▼
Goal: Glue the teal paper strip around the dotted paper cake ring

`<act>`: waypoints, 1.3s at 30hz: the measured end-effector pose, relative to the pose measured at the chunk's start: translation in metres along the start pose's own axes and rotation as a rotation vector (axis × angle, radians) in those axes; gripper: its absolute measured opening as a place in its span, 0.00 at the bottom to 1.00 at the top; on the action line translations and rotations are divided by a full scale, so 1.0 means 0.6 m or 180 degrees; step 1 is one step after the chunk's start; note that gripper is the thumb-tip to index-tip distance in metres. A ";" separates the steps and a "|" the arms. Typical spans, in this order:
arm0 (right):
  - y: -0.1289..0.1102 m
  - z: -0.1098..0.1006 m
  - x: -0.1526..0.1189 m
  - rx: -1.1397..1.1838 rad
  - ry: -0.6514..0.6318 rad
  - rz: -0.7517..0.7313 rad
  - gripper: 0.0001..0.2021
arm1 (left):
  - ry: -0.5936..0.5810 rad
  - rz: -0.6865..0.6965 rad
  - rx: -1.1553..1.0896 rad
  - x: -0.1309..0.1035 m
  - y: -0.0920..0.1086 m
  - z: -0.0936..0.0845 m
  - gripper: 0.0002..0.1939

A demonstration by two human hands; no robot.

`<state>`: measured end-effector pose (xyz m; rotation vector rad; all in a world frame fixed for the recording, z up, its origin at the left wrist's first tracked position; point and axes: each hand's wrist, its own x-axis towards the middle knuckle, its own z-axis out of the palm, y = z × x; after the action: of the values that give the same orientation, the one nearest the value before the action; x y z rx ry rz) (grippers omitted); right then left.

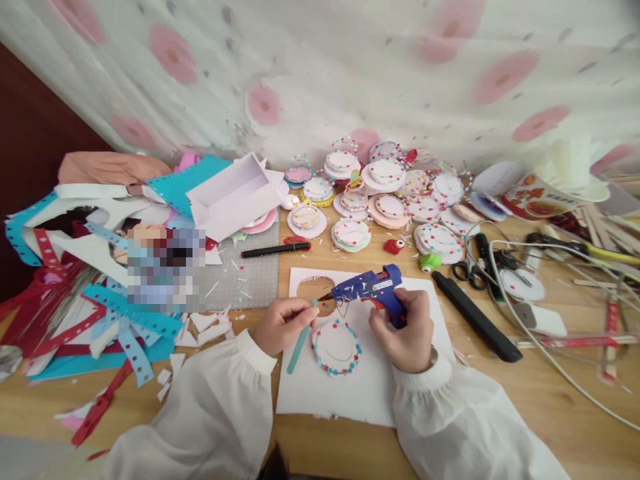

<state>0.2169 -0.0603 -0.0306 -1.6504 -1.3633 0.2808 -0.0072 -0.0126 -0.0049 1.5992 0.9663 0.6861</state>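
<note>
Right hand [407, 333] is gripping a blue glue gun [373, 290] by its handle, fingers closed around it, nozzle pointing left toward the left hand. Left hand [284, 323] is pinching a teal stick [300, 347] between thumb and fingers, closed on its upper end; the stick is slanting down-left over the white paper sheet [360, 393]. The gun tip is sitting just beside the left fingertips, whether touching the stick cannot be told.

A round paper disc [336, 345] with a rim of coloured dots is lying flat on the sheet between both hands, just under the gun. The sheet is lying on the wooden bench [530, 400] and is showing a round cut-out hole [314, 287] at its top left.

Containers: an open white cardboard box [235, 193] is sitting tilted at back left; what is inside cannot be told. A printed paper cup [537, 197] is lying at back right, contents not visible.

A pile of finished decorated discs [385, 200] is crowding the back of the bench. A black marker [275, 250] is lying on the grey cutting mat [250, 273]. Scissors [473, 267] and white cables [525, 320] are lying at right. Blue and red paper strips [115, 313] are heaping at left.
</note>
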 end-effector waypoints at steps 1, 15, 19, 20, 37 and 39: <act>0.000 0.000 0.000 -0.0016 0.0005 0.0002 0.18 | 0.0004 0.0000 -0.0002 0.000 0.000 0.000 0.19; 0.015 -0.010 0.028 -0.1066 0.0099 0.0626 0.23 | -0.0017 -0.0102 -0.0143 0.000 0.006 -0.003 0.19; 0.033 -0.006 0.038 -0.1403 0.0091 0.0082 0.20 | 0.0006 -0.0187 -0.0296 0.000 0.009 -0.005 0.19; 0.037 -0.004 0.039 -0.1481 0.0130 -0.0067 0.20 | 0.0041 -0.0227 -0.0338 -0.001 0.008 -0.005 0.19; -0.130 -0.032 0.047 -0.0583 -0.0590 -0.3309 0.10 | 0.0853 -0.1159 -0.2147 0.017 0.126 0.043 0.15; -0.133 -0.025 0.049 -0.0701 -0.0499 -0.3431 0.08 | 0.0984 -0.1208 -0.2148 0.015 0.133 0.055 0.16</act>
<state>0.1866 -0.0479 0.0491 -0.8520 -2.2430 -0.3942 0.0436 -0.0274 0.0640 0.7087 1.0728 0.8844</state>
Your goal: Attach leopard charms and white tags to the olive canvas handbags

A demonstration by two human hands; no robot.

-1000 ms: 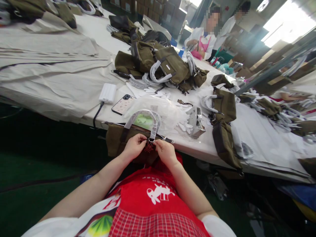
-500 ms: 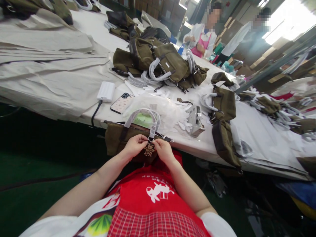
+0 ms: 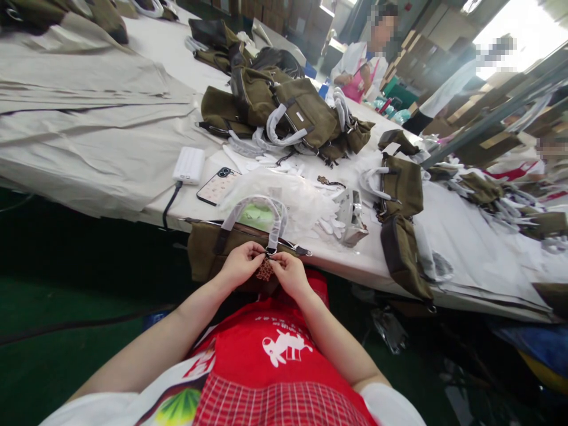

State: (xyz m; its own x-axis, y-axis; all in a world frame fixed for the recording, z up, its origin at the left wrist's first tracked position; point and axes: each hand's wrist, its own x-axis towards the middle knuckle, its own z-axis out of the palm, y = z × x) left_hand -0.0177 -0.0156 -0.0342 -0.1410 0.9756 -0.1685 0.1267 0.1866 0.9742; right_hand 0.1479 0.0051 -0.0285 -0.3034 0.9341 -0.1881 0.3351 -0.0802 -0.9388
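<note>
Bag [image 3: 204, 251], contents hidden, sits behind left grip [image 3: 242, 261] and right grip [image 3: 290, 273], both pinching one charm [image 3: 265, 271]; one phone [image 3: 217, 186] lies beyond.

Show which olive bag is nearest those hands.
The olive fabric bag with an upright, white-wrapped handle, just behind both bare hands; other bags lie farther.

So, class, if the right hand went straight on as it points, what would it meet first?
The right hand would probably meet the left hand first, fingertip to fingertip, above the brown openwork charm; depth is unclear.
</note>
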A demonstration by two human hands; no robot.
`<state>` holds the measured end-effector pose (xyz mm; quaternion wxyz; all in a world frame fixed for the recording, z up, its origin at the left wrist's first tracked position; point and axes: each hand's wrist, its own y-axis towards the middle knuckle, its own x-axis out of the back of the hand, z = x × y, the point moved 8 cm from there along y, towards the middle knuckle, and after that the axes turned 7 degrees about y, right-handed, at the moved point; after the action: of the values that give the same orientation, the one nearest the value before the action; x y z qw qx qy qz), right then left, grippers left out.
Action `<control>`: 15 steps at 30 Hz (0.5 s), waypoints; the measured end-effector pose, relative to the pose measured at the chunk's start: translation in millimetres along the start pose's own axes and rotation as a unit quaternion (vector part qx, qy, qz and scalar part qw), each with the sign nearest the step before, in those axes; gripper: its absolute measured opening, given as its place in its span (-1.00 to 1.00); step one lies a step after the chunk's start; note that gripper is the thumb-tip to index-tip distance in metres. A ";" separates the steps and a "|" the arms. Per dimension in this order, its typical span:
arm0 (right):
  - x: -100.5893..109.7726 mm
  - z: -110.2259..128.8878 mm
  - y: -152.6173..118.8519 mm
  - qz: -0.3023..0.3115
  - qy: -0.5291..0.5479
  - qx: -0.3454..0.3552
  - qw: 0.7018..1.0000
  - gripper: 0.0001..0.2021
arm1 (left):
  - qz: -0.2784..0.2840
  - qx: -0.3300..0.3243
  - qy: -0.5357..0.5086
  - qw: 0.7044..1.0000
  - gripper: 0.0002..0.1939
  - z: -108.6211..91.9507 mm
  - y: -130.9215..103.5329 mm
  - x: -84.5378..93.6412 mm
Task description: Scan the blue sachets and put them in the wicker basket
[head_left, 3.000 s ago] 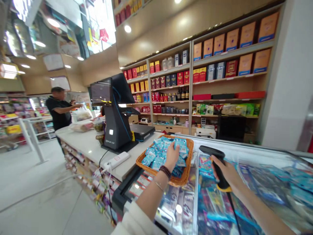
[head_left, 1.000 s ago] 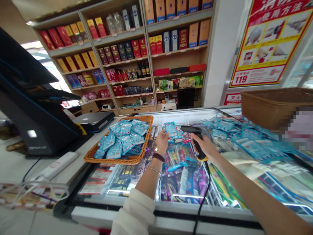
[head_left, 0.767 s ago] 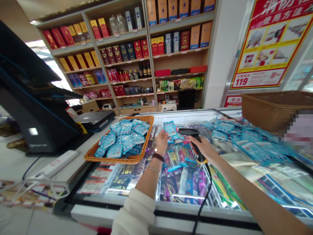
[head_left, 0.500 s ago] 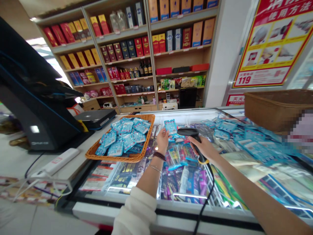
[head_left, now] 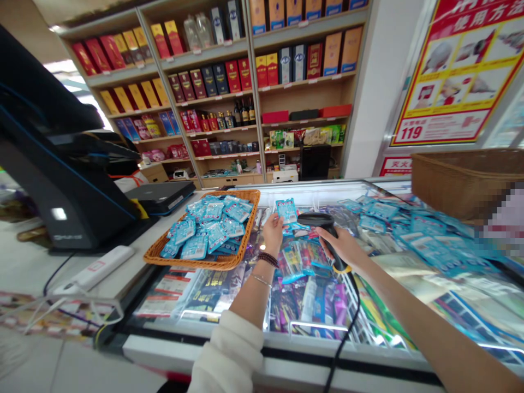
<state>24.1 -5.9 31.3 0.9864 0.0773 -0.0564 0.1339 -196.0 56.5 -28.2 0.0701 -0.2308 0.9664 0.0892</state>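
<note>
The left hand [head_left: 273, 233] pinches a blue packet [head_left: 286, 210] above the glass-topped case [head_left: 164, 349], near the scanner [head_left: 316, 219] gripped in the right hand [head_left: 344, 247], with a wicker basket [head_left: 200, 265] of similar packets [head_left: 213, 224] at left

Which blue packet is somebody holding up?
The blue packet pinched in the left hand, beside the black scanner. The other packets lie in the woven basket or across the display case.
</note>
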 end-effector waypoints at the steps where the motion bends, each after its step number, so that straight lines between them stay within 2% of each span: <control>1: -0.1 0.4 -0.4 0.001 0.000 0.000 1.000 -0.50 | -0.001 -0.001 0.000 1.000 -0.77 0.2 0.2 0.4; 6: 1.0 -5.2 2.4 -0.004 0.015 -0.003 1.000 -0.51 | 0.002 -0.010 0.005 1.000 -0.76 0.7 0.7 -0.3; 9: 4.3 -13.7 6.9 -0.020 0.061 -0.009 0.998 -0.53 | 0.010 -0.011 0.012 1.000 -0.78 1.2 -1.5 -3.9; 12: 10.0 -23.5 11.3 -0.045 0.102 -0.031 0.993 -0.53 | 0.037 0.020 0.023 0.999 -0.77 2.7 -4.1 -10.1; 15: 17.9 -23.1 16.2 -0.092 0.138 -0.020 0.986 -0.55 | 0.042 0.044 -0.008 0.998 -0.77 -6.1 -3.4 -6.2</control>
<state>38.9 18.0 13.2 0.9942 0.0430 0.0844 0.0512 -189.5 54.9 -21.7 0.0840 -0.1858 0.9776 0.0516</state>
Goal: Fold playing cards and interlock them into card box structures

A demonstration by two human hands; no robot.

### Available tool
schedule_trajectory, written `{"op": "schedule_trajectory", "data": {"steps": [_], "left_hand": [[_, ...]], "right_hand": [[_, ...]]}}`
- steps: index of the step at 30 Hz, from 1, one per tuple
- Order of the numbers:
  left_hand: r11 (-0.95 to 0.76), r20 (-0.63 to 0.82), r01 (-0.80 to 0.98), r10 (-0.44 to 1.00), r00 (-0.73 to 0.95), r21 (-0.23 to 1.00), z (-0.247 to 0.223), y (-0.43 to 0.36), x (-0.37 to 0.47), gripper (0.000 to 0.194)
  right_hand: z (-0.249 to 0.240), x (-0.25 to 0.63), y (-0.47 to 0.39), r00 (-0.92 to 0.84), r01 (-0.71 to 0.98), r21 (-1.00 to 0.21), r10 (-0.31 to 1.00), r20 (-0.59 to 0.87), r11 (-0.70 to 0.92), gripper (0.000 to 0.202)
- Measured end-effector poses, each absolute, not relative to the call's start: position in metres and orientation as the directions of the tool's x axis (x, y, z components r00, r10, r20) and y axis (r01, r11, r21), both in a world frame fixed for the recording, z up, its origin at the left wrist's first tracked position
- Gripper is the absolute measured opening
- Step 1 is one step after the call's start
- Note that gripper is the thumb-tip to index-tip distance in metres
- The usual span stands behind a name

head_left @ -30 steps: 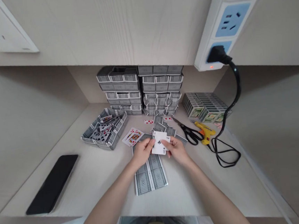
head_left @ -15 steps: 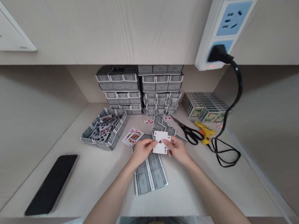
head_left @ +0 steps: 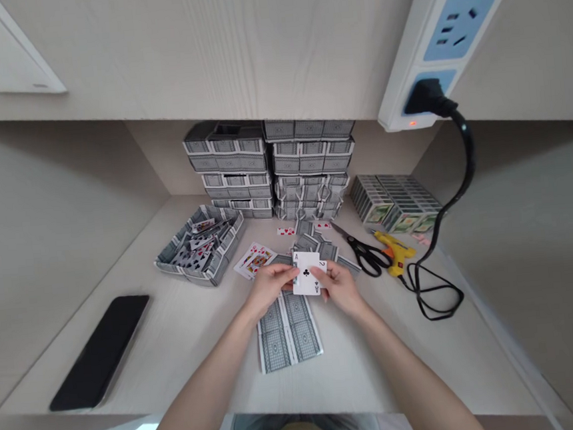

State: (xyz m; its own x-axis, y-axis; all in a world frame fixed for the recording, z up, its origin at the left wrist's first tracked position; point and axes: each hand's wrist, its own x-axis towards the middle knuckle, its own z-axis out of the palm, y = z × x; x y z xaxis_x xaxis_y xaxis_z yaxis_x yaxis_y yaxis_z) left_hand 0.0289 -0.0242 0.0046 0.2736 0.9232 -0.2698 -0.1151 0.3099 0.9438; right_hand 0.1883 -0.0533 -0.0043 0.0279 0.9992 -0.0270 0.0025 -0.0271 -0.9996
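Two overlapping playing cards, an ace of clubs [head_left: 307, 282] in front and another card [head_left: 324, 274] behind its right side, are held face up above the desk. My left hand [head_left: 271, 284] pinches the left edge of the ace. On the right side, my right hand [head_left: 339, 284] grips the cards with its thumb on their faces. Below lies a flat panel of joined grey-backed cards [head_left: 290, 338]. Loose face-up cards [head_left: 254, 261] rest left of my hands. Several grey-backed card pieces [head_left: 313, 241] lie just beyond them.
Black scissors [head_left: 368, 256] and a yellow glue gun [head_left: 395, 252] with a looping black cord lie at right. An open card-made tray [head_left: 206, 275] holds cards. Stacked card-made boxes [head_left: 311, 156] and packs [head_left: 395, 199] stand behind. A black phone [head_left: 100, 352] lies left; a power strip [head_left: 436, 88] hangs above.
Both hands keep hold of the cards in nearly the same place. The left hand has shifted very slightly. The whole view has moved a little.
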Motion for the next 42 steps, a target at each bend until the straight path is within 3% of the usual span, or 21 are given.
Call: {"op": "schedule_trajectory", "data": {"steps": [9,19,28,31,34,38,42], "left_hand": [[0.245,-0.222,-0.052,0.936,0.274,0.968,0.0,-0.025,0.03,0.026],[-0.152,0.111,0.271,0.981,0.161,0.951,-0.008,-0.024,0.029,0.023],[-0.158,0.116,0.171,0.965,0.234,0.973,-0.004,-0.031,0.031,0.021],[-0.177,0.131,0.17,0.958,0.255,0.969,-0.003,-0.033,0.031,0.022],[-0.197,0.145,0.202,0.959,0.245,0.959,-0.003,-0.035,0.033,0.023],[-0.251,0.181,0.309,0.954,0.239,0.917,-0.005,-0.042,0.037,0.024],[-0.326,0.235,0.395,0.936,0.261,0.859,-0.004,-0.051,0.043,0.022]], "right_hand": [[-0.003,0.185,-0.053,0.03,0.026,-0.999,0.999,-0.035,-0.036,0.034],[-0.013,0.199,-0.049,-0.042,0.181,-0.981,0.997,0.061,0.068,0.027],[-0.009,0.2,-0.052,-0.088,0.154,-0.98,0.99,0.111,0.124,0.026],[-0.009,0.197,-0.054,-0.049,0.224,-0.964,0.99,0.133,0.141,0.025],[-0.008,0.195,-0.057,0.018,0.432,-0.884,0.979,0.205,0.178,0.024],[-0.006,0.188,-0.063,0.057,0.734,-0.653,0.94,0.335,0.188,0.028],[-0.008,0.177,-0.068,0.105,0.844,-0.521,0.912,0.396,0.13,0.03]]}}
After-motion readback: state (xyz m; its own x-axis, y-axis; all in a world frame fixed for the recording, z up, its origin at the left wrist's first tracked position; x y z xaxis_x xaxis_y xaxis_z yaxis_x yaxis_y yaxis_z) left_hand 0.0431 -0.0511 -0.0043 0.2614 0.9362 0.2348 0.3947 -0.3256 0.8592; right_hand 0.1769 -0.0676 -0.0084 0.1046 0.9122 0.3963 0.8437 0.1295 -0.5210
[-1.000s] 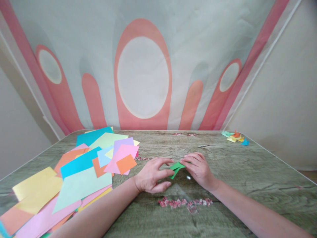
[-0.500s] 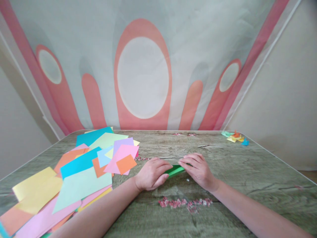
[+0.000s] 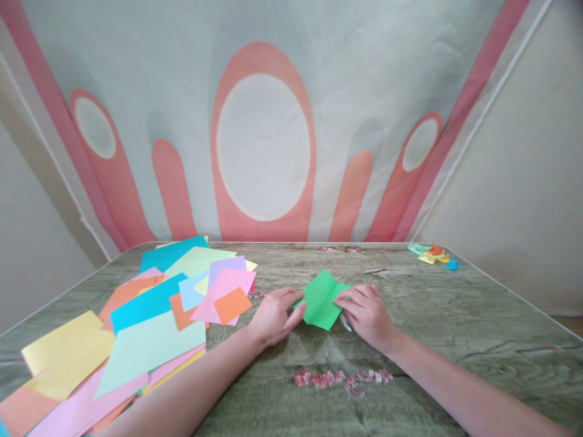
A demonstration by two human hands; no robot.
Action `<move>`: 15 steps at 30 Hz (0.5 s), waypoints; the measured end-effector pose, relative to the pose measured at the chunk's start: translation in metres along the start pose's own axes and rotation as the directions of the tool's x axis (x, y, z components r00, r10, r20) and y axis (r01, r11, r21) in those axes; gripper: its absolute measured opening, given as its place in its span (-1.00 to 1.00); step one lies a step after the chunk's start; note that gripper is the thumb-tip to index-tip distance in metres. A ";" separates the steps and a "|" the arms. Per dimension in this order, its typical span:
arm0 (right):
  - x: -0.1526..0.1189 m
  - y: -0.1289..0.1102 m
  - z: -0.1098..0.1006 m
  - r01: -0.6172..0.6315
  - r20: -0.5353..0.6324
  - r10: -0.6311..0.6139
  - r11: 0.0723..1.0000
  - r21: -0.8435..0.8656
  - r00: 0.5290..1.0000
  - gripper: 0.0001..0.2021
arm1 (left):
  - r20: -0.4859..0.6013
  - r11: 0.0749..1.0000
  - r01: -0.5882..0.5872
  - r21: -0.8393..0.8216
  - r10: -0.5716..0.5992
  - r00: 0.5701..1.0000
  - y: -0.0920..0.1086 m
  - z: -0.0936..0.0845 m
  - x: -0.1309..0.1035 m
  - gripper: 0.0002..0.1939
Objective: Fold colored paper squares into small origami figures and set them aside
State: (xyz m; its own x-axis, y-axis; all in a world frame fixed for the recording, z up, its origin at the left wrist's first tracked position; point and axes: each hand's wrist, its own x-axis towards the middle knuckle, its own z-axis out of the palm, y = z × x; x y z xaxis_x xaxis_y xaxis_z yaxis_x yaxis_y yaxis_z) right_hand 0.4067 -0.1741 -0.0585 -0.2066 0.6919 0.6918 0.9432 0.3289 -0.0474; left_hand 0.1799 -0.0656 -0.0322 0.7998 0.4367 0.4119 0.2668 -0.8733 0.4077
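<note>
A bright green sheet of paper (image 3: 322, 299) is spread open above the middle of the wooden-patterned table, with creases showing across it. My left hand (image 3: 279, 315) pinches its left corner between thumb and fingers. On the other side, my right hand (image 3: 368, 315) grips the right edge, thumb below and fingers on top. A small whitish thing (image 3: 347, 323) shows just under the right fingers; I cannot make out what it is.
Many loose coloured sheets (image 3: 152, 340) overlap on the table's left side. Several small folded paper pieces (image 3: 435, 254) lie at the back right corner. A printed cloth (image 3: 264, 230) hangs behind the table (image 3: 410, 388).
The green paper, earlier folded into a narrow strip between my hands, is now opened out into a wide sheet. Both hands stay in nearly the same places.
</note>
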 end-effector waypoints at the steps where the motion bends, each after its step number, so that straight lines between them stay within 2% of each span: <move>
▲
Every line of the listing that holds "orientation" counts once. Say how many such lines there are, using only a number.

**ANSWER BOX**
3